Еще ему хотелось думать о своей Паране, о доченьке Тамарочке, о Быкове, Ермакове, Зиновьеве – обо всех тех людях, которые были дороги сердцу.
Он выходил на воздух, думал о своем.
Однажды, когда страсти особенно раскалились, Болоткин, поглядывая по сторонам, заметил:
– Вы бы потише маленько, мужики. Вишь, даже сосны перестали шуметь – видать, в жизни ничего подобного не слыхивали.
Мужики на мгновенье притихли, осматриваясь. Молчание нарушил Зиновьев, который в такое время года любил бывать на народе:
– Не скажи, парень, слыхивали и не такое, когда к нам в Сибирь царское правительство политических ссылало. В Тулуне в девятьсот шестом году двадцать пять человек таких-то было.
– Это ссыльных-то двадцать пять человек было в Тулуне? – переспросил Омелич. – Чё-то ты, дед, загибашь, не могло быть такого, чтобы аж двадцать пять человек. И чем же они занимались?
– Да тем же, что и все, – неспеша отвечал Зиновьев, с легкой улыбкой на морщинистом лице оглядывая собравшихся послушать мужиков.
Косари подсели поближе к Тимофею Захаровичу, приготовились слушать. Легкая, чуть приметная улыбка в другой раз тронула впалый рот старика, и он заговорил, неспешно подбирая слова:
– Я ить уж в года входил и, помню, тож побаивался их речей.
– Крепко высказывались?
– Крепко. Боольшой замах был. А зимой, када их словесные костры разгорались с особенной страстью, можно сказать, даже пот выступал на лбе и мурашки бежали по спине.
– Так уж и бежали? – недоверчиво переспрашивал Омелич.

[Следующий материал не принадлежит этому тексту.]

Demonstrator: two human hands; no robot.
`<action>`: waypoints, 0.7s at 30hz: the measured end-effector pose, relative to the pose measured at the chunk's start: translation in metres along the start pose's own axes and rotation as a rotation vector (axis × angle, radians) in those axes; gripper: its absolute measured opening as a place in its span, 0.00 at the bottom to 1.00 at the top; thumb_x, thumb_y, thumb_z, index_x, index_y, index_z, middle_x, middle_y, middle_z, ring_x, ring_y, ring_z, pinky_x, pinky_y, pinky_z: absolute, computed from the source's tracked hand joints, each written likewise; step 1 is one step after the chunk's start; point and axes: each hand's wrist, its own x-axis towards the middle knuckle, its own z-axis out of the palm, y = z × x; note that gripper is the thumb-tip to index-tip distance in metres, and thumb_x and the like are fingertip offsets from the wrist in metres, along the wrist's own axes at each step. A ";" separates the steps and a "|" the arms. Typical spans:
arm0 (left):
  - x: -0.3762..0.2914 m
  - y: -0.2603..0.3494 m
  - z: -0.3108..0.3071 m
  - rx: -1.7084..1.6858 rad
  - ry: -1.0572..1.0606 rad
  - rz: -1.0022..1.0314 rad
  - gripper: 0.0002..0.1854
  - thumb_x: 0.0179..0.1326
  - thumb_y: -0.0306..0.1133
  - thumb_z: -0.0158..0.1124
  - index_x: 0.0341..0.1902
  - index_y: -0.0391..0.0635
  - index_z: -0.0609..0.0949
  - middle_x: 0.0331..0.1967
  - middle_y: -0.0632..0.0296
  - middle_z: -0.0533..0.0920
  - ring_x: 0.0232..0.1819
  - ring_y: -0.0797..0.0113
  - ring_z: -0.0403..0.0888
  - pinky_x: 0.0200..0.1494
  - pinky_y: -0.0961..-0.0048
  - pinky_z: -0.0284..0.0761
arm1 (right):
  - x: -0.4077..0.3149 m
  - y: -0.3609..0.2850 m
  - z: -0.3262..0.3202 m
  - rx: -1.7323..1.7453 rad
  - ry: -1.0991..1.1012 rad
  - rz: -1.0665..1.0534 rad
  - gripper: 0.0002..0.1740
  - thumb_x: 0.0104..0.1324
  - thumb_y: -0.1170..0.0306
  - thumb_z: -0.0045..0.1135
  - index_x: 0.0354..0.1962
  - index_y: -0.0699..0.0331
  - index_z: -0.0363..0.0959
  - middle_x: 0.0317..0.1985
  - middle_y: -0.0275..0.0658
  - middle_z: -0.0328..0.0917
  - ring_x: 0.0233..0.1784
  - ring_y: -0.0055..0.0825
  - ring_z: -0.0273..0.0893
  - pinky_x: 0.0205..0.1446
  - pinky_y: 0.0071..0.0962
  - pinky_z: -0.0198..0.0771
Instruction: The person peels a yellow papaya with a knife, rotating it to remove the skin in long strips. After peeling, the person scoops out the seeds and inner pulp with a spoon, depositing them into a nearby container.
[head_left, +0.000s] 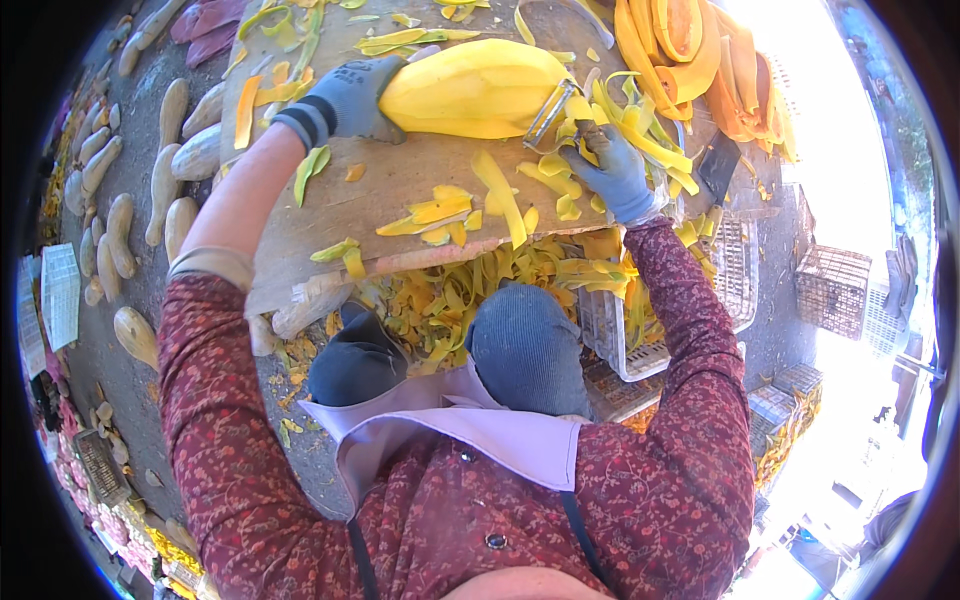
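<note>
A large yellow squash (472, 88), its skin peeled off over the side I see, lies lengthwise across a wooden board (330, 202). My left hand (356, 97), in a grey-blue knit glove, grips its left end. In my gloved right hand (615, 172) is a peeler (551, 112) with a wide metal frame, held against the right end of the squash. The blade's exact contact is hard to make out. Yellow-green peel strips (499, 195) are scattered over the board and bunch up around my right hand.
Cut orange squash pieces (675, 45) are heaped at the board's far right, near a dark flat blade (718, 166). Peelings (442, 307) pile below the board's near edge, by my knees and a plastic crate (645, 360). Whole squashes (120, 225) lie on the ground at left.
</note>
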 end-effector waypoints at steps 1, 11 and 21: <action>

– А че ты думашь? И бежали. За ими догляд был со стороны властей сурьезный. Кажный шаг отслеживали, де без толку. Они вить не вместях ходили, чаще поодиночке, а где по двое иль по трое. Иные семьи заводили, ежели были не женаты. Оседали и бросали свою политику. Но таких-то было мало – чаще крутились средь рабочих железной дороги, потому как хрестьяне плохо поддавались их агитации. А иных сажали за решетку иль отправляли куды подальше, хотя куды ж подальше, ежели и у нас здесь тьмутаракань.
– А вы, Тимофей Захарыч, лично были с кем-нибудь из них знакомы, может, и дружбу водили? – допытывался Филипп.
– У моего тяти, Захара Демидовича, к тому времени пасека была лучшая во всей округе, ну и я при нем глядел за пчелками. А пасека известное дело, всегда на виду, что твой проходной двор, не обойдешь, не объедешь. Вот и забредали к нам людишки на огонек: медку взять, побалакать, новости рассказать. Заходили и эти политические шатуны, случалось – ночевали, народец-то этот был не какой-нибудь воровской, чужого не тронет. Помню, любили картузы на головах носить кожаные, в хромовых сапогах – в опчем, не таки уж бедные. Это я потом узнал, что из государевой казны им подкидывали деньжонок. А тогда думал, что из зажиточных они были. Даже завидовал. А толковали складно, все про чижолую жись хрестьянина, боле – прольята-рията. Хлебом не корми – дай языком помолоть.